Chapter 29 (by J. C. Tong) describes computational methods in toxico-epigenomics. Chapter 30 (by U. Mashankar and S. Gurunathan) describes databases and tools for computational epigenomics. Chapter 31 (by P. Nioi) describes the interface of epigenetics and carcinogenic risk assessment by reviewing case studies of epigenetic changes, specifically DNA methylation, reported in chemically induced cancers in humans and rodents by agents with well-defined mechanisms and pathways. Chapter 32 (by I. P. Porgrbny et al) is a synergistic chapter (with chapter 31) on epigenetic modifications in chemical carcinogenesis.
Chapter 33 (by M. Verna and K. Banaudha), the last brief chapter, introduces the application of cancer toxico-epigenomics in identifying high-risk population.

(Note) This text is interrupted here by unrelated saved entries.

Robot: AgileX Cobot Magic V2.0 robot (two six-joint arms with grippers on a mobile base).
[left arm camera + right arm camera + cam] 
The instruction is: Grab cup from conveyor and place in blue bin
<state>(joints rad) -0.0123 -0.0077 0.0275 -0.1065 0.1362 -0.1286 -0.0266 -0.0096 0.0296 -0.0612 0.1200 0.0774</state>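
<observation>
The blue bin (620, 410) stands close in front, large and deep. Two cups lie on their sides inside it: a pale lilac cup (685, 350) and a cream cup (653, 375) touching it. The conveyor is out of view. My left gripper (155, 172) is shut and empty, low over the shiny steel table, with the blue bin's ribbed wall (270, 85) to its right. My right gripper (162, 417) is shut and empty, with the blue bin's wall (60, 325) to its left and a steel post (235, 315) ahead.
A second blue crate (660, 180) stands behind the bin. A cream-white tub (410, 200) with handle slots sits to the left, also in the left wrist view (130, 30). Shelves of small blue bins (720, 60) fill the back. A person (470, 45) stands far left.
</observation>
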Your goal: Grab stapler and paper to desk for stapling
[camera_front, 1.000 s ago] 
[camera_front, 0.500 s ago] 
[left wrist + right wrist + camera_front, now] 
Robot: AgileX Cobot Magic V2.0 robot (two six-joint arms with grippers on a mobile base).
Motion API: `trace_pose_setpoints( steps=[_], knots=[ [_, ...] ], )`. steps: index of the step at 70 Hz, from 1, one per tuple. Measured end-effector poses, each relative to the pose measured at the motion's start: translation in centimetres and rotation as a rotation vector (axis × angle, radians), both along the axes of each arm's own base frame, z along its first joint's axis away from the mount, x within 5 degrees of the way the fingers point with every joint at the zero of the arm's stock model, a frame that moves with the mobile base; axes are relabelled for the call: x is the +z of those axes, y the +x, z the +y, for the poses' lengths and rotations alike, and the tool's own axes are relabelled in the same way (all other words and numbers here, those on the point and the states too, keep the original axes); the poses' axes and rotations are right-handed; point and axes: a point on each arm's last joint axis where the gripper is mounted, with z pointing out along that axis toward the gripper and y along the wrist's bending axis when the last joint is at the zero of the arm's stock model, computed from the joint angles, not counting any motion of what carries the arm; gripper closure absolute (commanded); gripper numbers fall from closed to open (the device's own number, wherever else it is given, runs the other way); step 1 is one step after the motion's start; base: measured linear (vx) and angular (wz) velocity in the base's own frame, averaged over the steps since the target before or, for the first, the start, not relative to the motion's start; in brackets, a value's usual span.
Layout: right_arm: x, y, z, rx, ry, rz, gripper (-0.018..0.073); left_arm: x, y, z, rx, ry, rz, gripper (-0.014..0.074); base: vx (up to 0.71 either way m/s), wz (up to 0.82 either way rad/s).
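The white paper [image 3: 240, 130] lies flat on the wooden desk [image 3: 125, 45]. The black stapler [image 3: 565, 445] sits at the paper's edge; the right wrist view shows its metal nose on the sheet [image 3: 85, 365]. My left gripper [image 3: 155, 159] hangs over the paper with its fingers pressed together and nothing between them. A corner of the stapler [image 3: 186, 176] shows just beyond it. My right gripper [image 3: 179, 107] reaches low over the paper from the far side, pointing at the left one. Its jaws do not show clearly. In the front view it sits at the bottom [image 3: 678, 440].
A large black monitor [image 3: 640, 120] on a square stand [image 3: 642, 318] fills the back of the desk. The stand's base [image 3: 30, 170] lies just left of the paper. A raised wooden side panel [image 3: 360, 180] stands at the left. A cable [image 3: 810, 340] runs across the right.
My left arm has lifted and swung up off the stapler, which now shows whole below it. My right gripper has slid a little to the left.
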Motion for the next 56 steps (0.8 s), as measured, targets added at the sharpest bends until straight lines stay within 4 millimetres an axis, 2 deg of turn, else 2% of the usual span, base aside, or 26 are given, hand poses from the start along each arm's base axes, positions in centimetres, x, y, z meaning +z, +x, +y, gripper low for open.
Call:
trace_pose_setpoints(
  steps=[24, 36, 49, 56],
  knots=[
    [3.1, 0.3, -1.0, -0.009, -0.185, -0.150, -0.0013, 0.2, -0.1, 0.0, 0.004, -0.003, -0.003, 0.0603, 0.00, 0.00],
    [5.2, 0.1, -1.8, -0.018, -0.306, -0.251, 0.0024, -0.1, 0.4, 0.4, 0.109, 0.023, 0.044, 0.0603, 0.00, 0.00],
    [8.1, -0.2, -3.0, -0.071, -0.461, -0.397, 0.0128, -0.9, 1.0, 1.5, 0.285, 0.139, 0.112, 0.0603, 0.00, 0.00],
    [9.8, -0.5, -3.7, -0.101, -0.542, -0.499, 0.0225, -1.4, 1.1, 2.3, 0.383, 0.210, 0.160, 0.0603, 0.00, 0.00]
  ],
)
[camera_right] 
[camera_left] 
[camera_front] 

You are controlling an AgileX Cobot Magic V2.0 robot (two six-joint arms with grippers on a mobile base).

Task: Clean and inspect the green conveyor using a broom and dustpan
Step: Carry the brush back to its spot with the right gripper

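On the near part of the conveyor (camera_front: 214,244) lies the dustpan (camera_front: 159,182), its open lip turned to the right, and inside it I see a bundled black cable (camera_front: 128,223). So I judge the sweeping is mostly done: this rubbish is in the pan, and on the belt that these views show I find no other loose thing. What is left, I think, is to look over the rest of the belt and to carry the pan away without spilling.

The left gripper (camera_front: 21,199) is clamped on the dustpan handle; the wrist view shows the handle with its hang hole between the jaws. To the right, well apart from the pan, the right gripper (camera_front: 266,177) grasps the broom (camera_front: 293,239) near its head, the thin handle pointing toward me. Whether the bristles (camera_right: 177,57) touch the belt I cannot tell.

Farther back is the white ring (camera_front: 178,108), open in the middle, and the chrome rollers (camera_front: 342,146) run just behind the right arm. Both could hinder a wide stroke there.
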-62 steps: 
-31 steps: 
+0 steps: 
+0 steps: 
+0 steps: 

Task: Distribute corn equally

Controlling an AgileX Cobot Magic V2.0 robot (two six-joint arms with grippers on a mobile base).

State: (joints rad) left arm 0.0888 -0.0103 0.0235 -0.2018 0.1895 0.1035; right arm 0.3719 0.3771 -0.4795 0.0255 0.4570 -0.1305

The authors cogently argue that epigenetic marks are tissue specific and that “aberrant DNA methylation is a hallmark of cancer.”
Minor comments by this reviewer include the chapters are very variable in size (small to huge) and scope (some are “how to” while others are more broad, explanatory, and encompassing). Not all areas of epigenetics/epigenomics are discussed, while other areas are discussed in more than 1 chapter. There are also numerous grammatical errors likely from the international authors all writing in English. In addition, some abbreviations are not defined when first used or ever (e.g., “APL” on page 137, “DC” on page 199, etc.), and some figures are very (too) complex and/or poorly explained.
After reading this book, this reviewer came cross an article by MemczaK et al 1 in Nature, March 21, 2013, introducing circular RNA species in plants and animals, which act as posttranslational regulators. They are well-expressed, stable transcripts with robust expression, which function as miRNA’s sponges (letter from Hansen et al 2 ); they are circularized using splice genes. These circular RNAs can counteract the function of regulatory miRNAs and counteract the actions of competing endogenous RNAs. These circular RNAs can act as miRNA mimics, competing with other RNAs for bonding with the RNA-binding proteins or to miRNAs. The miRNAs are approximately 21 nucleotides long, noncoding RNAs that guide the effector protein AGO to messenger RNAs (mRNAs) of coding genes to repress their protein synthesis. In humans, miRNAs directly regulate expression of most mRNAs in a large range of biological functions. This newly discovered regulatory RNA adds another complex aspect to the RNA world (in News & Views from K.S. Kosik 3 ).
In the end, what is clearly emerging, based on this book (and other articles), is the varied and complex ways a given fixed genome in a given species is manipulated to result in very different outcomes at different times under different circumstances, including the first moves toward a new and different species, by various ingenious mechanisms.
All-in-all, this is an ambitious book covering a number of important aspects of a very new and very exciting area in toxicology, epigenetics, and epigenomics. I highly recommend it (warts and all) and look forward to the second edition.